- 1947 Broadway playbill
- Music: Sidney Lippman
- Lyrics: Sylvia Dee
- Book: Max Shulman
- Setting: University of Minnesota
- Basis: Barefoot Boy With Cheek by Max Shulman
- Premiere: April 3, 1947: Martin Beck Theatre

= Barefoot Boy with Cheek =

Barefoot Boy with Cheek is a 1947 comedic Broadway musical written by Max Shulman, with music by Sidney Lippman and lyrics by Sylvia Dee. The show, which satirizes college life at the "fictitious" University of Minnesota, is based on Shulman's 1943 novel of the same name. It premiered at the Martin Beck Theatre on April 3, 1947, and closed on July 5 of that year after 108 performances.

== Productions ==
Prior to its staging on Broadway, the show saw out-of-town tryouts in March in New Haven and Boston. The show's original act one finale, "Don't Spoil the Party", was cut before its Broadway premiere.

For the Broadway production, George Abbott directed and produced, Milton Rosenstock was the music director, Richard Barstow provided choreography, and Jo Mielziner provided set and lighting design.

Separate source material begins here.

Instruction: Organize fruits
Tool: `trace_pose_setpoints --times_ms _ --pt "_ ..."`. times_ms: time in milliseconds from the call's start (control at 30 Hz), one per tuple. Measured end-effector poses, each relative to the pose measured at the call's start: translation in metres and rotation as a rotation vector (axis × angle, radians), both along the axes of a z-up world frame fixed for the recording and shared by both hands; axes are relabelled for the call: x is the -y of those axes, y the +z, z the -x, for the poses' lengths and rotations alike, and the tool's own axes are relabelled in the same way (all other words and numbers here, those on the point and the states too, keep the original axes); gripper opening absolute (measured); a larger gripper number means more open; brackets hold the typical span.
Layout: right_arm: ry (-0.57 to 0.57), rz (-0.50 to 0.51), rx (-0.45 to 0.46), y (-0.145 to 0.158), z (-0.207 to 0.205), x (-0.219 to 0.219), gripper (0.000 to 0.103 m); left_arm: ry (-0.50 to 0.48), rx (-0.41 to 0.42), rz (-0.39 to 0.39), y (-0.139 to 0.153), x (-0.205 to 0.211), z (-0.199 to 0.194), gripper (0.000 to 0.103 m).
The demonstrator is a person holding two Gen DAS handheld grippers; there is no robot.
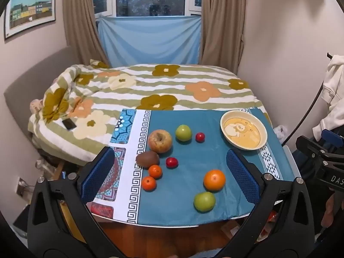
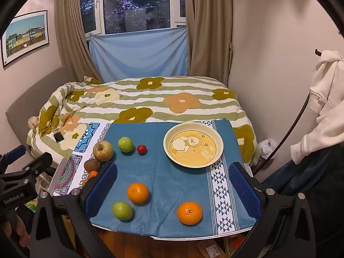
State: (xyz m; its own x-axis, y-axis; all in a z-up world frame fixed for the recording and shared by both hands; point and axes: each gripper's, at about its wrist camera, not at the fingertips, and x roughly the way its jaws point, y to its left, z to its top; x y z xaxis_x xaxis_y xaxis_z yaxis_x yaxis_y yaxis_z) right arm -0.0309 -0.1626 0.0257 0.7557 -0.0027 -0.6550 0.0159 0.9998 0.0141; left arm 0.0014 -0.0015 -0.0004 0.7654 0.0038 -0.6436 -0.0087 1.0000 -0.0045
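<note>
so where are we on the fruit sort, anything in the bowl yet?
Nothing done: the yellow bowl is empty. Nothing in hand: left gripper and right gripper are both open above the table edge. All fruit remains on the blue cloth, including the big orange and green apple.

The bowl [image 2: 193, 148] is sitting on the tabletop [image 2: 172, 178] toward its far right, with the bed [image 2: 150, 99] lying behind it. Left of the bowl, an apple [image 2: 103, 151] is resting beside a kiwi [image 2: 92, 165]. Nearer than the bowl, two oranges [image 2: 137, 192] [image 2: 189, 212] are lying well apart.
</note>
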Motion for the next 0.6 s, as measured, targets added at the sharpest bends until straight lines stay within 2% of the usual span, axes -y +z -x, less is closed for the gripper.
trace_pose_setpoints --times_ms 100,300,600 --pt "0.000 0.001 0.002 0.000 0.000 0.000 0.103 -0.005 0.011 0.031 0.000 -0.004 -0.002 0.103" --pt "-0.001 0.007 0.000 0.000 -0.001 -0.001 0.103 -0.002 0.030 0.015 0.010 0.002 -0.006 0.103" --pt "-0.011 0.003 0.007 0.001 -0.004 0.001 0.103 -0.020 0.066 0.007 0.008 0.001 -0.004 0.103"
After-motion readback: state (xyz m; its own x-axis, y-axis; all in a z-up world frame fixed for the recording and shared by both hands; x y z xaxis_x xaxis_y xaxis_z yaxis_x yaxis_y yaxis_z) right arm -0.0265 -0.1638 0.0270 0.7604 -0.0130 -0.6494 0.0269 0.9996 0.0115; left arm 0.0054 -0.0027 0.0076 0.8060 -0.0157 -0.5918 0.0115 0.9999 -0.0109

In 2011 a reading of the show was done at Manhattan Theatre Club's Creative Center as part of UnsungMusicalsCo. Inc's Archival Project. Jenn Colella, Randy Donaldson, Jenny Fellner, Nick Gaswirth, Drew Gehling, Anne Horak, Robert Lenzi, Sarah Litzsinger, Nora Mae Lyng, Rye Mullis, Greg Reuter, and Max von Essen participated in the reading. The libretto remained almost entirely original, and included "Don't Spoil the Party" in its original placement at the end of act one.

== Cast ==

|  | 1947 Broadway |
|---|---|
| Roger Hailfellow | Jack Williams |
| Shyster Fiscal | Red Buttons |
| Van Varsity | Ben Murphy |
| Charlie Convertible | Loren Welch |
| Freshman | Patrick Kingdon |
| Asa Hearthrug | Billy Redfield |
| Eino Fflliikkiinnenn | Benjamin Miller |
| Noblese Oblige | Billie Lou Watt |
| Clothilde Pfefferkorn | Ellen Hanley |
| Yetta Samovar | Nancy Walker |
| Professor Schultz | Philip Coolidge |
| Peggy Hepp | Shirley Van |
| Kermit McDermott | Jerry Austen |
| Boris Fiveyearplan | Solen Burry |

== Songs ==

=== Act l ===

- A Toast to Alpha Cholera
- We Feel Our Man Is Definitely You
- The Legendary Eino Fflliikkiinnenn
- Too Nice a Day to Go to School
- I Knew I'd Know
- I'll Turn a Little Cog
- Who Do You Think You Are?
- Everything Leads Right Back to Love
- Little Yetta's Gonna Get a Man
- Alice in Boogieland

=== Act ll ===

- After Graduation Day
- There's Lots of Things You Can Do With Two (But Not With Three)
- The Story of Carrot
- When You Are Eighteen
- Star of the North Star State
- Reprise: I Knew I'd Know
- It Couldn't Be Done (But We Did It)

== Reception ==
The show received positive reviews before its transfer to Broadway, but New York theater critics were less enamored with the show. Audiences, however, seemed to enjoy the production. The show's first full week of performances resulted in a $34,232 box office gross, the highest in the theater's history.